→ WORK TO BE COMPLETED
Whenever a line of the entries below holds the string "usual", copy that line and return it.

****

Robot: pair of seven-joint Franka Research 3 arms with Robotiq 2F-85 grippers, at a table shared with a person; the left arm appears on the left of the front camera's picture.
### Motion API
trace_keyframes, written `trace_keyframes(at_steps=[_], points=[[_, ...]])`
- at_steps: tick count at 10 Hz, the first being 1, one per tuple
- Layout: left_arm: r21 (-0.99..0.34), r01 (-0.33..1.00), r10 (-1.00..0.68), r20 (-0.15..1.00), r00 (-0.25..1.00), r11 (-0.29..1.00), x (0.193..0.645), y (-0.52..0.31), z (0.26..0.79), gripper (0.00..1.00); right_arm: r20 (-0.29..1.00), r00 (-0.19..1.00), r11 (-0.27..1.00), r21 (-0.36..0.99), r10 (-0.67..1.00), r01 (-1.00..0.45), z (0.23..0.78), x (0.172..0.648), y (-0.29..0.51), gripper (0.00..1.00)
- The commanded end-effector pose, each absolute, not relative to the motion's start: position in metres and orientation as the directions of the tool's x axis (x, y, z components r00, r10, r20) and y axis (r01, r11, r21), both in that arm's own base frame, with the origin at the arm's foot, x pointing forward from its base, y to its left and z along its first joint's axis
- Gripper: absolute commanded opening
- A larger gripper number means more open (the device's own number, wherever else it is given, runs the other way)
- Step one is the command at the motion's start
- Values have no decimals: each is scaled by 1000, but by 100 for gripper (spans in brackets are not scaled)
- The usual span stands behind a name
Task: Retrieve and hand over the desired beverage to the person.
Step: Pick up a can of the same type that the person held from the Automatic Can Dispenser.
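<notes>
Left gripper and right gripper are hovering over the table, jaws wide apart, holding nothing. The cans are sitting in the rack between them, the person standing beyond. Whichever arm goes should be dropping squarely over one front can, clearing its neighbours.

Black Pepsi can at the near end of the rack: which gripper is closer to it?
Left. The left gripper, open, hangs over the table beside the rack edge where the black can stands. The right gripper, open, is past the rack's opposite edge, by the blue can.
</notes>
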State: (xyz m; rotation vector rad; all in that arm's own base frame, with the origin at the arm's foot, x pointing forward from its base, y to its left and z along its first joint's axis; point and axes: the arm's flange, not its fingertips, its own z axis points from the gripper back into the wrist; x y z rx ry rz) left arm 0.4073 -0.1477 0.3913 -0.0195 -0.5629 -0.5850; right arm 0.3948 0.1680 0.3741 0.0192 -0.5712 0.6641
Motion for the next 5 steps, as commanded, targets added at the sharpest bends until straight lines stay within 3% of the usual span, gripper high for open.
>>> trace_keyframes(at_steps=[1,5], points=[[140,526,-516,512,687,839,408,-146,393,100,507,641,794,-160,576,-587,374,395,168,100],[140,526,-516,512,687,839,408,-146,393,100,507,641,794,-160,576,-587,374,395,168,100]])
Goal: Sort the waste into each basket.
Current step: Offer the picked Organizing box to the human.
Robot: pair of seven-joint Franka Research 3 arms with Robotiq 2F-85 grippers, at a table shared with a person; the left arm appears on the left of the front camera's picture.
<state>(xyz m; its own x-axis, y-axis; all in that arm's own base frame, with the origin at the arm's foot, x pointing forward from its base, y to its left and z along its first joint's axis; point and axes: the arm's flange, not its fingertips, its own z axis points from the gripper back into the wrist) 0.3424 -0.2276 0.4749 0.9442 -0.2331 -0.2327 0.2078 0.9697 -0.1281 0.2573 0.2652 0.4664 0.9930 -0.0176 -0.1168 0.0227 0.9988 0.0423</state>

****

→ SOLUTION FOR THIS PROBLEM
- The usual span stands behind a name
Motion for the next 5 steps, as commanded, targets added at the sharpest bends until straight lines stay within 3% of the usual span, gripper high for open.

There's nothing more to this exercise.